───── The data ─────

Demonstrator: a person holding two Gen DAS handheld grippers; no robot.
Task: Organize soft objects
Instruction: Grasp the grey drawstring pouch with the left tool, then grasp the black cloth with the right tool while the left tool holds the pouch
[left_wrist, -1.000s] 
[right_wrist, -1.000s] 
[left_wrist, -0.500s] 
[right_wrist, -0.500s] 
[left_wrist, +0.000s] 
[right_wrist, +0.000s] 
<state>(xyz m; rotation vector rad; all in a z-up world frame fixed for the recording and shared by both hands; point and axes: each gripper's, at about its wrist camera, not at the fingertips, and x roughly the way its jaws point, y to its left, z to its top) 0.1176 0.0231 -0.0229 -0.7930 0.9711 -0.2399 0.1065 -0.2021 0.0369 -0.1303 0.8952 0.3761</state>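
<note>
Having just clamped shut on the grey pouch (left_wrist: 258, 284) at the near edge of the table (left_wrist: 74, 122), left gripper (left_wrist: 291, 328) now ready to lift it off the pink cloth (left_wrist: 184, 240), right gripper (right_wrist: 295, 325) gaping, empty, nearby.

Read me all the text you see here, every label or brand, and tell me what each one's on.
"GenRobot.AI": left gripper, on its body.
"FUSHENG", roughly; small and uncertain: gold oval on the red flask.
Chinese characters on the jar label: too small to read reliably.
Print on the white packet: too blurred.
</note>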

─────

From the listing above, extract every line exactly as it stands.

▶ [Answer box]
Demonstrator: a person holding two Gen DAS handheld grippers; no robot.
Task: Organize soft objects
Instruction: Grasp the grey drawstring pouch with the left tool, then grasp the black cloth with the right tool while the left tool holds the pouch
[left_wrist, -1.000s] 
[right_wrist, -1.000s] 
[left_wrist, -0.500s] 
[right_wrist, -0.500s] 
[left_wrist, +0.000s] 
[right_wrist, +0.000s] 
<state>(xyz m; rotation vector rad; all in a z-up world frame fixed for the recording and shared by both hands; point and axes: each gripper's, at about its wrist camera, not at the fingertips, and x roughly the way its jaws point, y to its left, z to its top) 0.1176 0.0231 -0.0229 -0.7930 0.9711 -0.2399 0.1065 -0.2021 0.0369 -0.1303 0.8952 0.3761</state>
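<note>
Having just clamped shut on the grey pouch (left_wrist: 258, 284) at the near edge of the table (left_wrist: 74, 122), left gripper (left_wrist: 291, 328) now ready to lift it off the pink cloth (left_wrist: 184, 240), right gripper (right_wrist: 295, 325) gaping, empty, nearby.

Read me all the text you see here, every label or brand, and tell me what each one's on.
"GenRobot.AI": left gripper, on its body.
"FUSHENG", roughly; small and uncertain: gold oval on the red flask.
Chinese characters on the jar label: too small to read reliably.
Print on the white packet: too blurred.
</note>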

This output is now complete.